La réponse est non. Pourtant, les analyses réalisées après la votation sur la réforme de l’imposition des entreprises III (RIE III) ont montré qu’une partie de l’opinion publique s’est méfiée du projet : elle avait l’impression que l’objectif implicite était de favoriser les grandes entreprises internationales. En réalité, dans le nouveau système fiscal, ces entreprises paieront très souvent plus d’impôt qu’aujourd’hui. Et pourtant elles sont favorables à la réforme. Pourquoi ? Une brève explication est nécessaire.

D’abord, les citoyens savent que la fiscalité suisse des entreprises est compétitive en comparaison internationale. C’est ce qui explique que certains d’entre eux ne voient pas la nécessité d’une réforme. En effet, si l’on compare les taux d’imposition des entreprises du canton de Zoug (14%) ou de Genève (24%) avec ceux de la France (33,5%), la différence est clairement en faveur des deux cantons suisses.

Suisse compétitive grâce aux régimes fiscaux spéciaux

Ce que les citoyens ignorent souvent en revanche, c’est que les régimes fiscaux spéciaux dont bénéficient les sociétés internationales sont encore plus attractifs que les taux « ordinaires » mentionnés ci-dessus. Ainsi par exemple, si le taux « ordinaire » du canton de Genève s’élève à 24%, les sociétés internationales avec régime spécial ont en moyenne un taux inférieur à 12%, soit moins de la moitié. Le régime spécial octroie en effet un rabais en fonction de l’importance des bénéfices rapatriés de l’étranger. Plus l’entreprise est internationale, plus le rabais est important. On voit donc que, pour ces entreprises, l’attractivité fiscale suisse est due aux régimes spéciaux, et non au taux « officiel ».

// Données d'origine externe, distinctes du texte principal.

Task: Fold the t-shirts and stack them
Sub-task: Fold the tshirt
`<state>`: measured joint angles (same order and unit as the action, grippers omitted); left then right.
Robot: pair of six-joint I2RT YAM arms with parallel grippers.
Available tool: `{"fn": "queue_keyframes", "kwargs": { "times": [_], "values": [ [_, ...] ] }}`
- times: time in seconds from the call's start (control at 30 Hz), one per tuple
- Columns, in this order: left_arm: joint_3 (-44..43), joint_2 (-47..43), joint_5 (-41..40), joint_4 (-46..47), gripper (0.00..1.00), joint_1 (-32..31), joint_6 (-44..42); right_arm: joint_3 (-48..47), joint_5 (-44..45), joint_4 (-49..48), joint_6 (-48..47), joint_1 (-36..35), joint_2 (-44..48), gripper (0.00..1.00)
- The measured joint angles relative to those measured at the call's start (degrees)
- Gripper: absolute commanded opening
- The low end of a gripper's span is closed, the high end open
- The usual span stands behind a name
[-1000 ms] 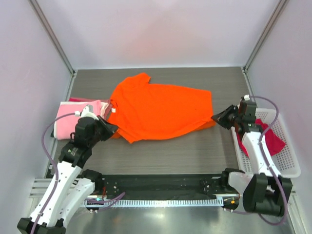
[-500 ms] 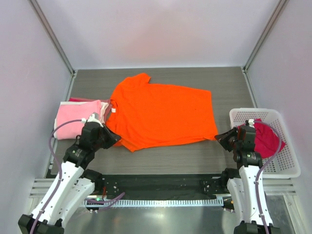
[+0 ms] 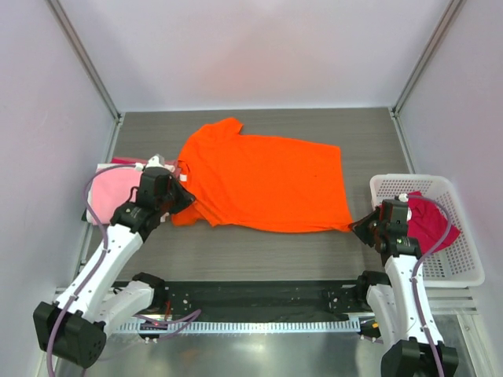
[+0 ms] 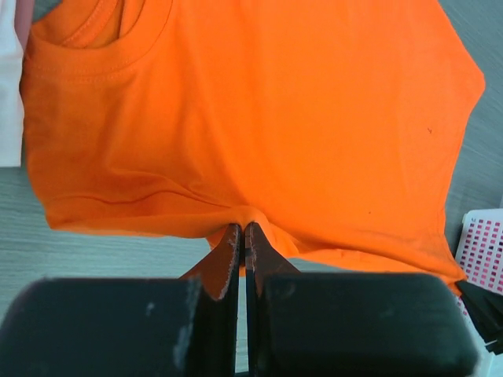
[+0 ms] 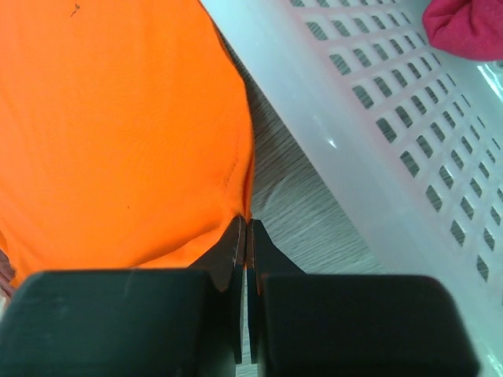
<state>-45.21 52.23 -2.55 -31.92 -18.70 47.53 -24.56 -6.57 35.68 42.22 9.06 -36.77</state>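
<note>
Cloth dominates the scene: an orange t-shirt (image 3: 263, 184) of soft matte knit lies spread flat across the middle of the grey wood-grain table (image 3: 259, 255). Its ribbed neckband points toward the left and its straight bottom hem toward the right. One short sleeve juts toward the far wall, and shallow folds ripple along the near edge by the collar.

The left gripper (image 3: 181, 202) is clamped tight on the shirt's near edge, just below the neckline. In the left wrist view its two thin dark fingers (image 4: 233, 255) press together with a small pucker of orange fabric pinched between the tips (image 4: 242, 228). The right gripper (image 3: 357, 228) is likewise clenched on the shirt, at its near right hem corner. The right wrist view shows the stitched hem running down into the closed fingertips (image 5: 245, 224).

A folded light pink t-shirt (image 3: 110, 196) sits at the table's left edge, partly behind the left arm, and a strip of white cloth (image 4: 8, 94) lies beside the orange collar. To the right stands a white plastic basket (image 3: 464, 271), rectangular, with smooth glossy walls pierced by a lattice of small slots. A crumpled dark pink-red t-shirt (image 3: 431, 220) lies inside it. The orange hem corner rests just beside the basket's near left wall.
</note>
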Motion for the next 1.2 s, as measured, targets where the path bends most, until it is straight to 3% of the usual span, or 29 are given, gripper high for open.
{"fn": "queue_keyframes", "kwargs": {
  "times": [0.67,1.2],
  "values": [
    [-10.12,15.72,-5.73,2.75,0.00,0.00,-1.51,-6.69,-0.15,-6.19,7.54,0.00,-16.46,0.02],
    [-18.80,26.51,-11.28,2.84,0.00,0.00,-2.62,-11.32,-2.45,-13.51,7.72,0.00,-29.07,0.01]
  ]
}}
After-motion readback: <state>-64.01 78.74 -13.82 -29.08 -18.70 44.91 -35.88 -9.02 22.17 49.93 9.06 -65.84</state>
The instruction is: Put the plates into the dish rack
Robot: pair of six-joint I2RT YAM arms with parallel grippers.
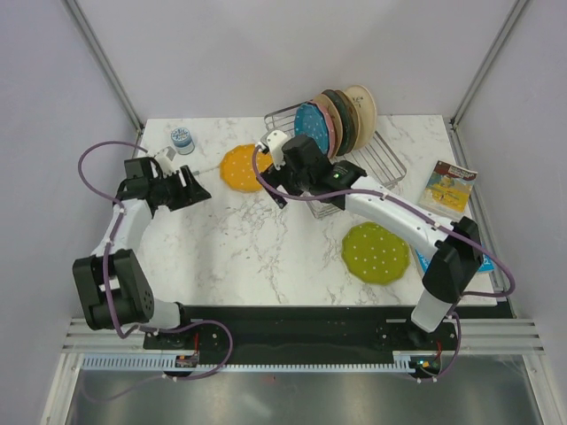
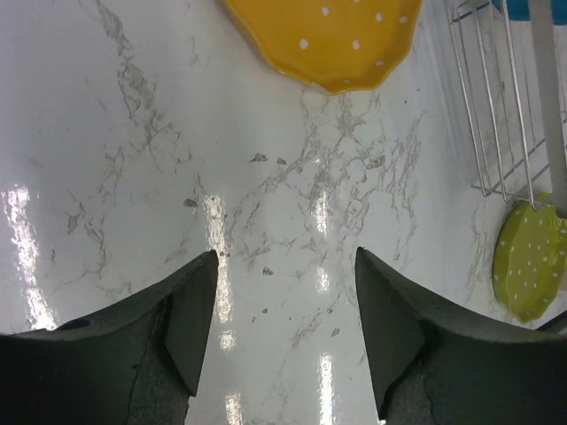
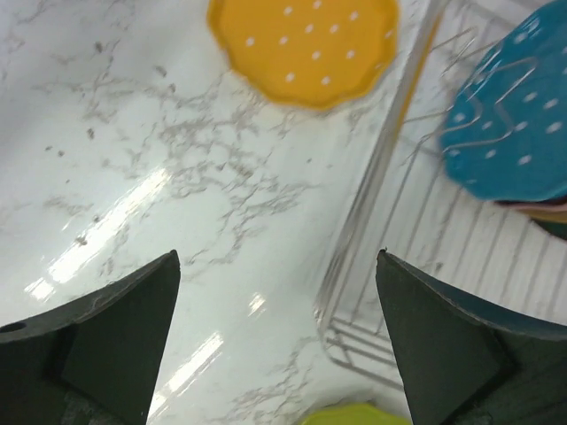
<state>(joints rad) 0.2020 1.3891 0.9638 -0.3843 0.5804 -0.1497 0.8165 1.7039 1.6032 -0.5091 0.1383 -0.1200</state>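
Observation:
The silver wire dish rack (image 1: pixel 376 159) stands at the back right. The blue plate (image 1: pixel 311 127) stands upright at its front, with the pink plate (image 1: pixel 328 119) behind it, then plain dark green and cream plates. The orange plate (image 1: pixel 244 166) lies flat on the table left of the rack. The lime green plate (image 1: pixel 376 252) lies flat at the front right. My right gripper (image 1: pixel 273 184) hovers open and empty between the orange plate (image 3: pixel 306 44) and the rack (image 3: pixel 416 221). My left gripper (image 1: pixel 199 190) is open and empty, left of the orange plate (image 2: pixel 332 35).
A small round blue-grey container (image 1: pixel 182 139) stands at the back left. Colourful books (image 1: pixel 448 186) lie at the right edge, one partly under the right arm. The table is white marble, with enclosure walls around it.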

Or ces régimes spéciaux vont disparaître, car ils ne sont plus acceptés par la communauté internationale (OCDE, UE). Pour revenir à l’exemple genevois, si l’on abolit les régimes fiscaux spéciaux, les sociétés concernées verront leur taux d’imposition passer d’un jour à l’autre de moins de 12% à 24%. Impensable !  C’est la raison pour laquelle plusieurs cantons envisagent de fixer désormais un taux d’imposition unique, plus bas que le taux ordinaire, et un peu plus élevé que le taux spécial. Pour Genève, l’idée est de passer à 13,5%.

Dans le canton de Vaud, qui a déjà décidé de passer à un taux unique de 13,8% (pour un taux ordinaire actuel de 21%), les sociétés internationales paieront donc un peu plus d’impôt. Environ 50 millions de plus qu’aujourd’hui, ainsi que le canton l’avait calculé à l’époque de la votation.

Les entreprises internationales sont favorables à la réforme

On peut se demander alors pourquoi les entreprises internationales acceptent la réforme, malgré cette hausse d’impôt. Les raisons sont principalement au nombre de deux : premièrement, la Suisse continuera d’offrir des taux attractifs en comparaison internationale (les Etats-Unis de Donald Trump abaissent leur propre taux à 21%, l’Italie vient de l’abaisser à 24%, le Luxembourg passera bientôt à 18%). Par ailleurs, notre système fiscal sera conforme aux standards internationaux. Ainsi, les sociétés établies en Suisse éviteront d’éventuelles mesures de rétorsion dans les autres pays où elles sont actives. Ces rétorsions pourraient prendre la forme de suspension des accords contre la double imposition, ce qui alourdirait énormément leur facture fiscale.

Notre interrogation initiale était la suivante : le projet fiscal 17 vise-t-il à favoriser les entreprises internationales ? La réponse est non, clairement. Il ne s’agit pas de les favoriser. En revanche, la réforme a pour objectif, en corrigeant notre système fiscal, de rétablir un cadre fiable et pérenne pour les entreprises internationales. L’avantage collatéral : le maintien de l’attractivité de la Suisse pour des entreprises très tournées vers l’étranger, ainsi que la préservation d’importantes recettes fiscales, de nombreux emplois et de commandes en biens et services auprès de l’économie locale.